[TASK DIRECTIONS]
Output each line of the data word for word, from the first through the line that holds "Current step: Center", and leave off whatever follows.
»»
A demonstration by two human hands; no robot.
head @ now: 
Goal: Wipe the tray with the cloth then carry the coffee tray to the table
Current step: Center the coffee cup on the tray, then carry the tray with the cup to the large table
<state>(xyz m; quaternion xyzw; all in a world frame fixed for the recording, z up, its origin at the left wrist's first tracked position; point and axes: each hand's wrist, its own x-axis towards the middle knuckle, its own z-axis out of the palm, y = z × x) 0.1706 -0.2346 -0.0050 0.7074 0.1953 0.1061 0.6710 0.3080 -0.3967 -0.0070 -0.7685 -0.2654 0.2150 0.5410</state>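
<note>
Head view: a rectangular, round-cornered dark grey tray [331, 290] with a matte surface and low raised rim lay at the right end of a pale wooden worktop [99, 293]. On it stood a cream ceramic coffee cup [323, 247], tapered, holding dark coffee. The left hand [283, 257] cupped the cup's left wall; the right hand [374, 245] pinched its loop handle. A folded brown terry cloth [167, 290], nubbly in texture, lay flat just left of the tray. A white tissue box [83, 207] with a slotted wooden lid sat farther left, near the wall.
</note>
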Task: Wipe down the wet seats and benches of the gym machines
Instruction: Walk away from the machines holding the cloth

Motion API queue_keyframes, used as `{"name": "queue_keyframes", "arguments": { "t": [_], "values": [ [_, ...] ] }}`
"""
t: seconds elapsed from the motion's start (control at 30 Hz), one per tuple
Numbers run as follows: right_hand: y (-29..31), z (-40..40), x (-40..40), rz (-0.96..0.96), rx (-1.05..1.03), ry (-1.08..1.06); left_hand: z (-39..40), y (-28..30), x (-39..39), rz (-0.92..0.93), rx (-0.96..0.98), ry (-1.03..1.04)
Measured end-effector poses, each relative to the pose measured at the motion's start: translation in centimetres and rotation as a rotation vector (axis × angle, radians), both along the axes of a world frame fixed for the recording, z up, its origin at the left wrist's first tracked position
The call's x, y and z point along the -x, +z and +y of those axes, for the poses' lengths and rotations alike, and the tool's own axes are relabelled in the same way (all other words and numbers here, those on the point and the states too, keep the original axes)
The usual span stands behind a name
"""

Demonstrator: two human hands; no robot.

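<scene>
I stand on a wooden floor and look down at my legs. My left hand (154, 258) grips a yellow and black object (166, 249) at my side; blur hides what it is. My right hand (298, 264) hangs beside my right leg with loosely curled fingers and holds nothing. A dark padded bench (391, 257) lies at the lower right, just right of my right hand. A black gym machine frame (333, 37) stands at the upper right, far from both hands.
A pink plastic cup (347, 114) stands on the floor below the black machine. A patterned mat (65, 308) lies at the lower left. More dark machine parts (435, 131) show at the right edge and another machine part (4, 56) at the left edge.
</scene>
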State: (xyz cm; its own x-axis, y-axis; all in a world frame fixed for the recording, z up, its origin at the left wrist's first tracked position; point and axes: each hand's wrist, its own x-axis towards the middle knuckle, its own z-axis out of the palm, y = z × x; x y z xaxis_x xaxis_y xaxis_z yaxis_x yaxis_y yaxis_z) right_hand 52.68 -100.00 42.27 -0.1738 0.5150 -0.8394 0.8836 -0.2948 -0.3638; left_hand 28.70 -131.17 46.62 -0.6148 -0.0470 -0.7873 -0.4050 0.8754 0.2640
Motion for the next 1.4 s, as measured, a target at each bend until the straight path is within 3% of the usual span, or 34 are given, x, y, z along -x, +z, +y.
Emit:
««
[EXERCISE OUTPUT]
A demonstration by two human hands; no robot.
head @ now: 
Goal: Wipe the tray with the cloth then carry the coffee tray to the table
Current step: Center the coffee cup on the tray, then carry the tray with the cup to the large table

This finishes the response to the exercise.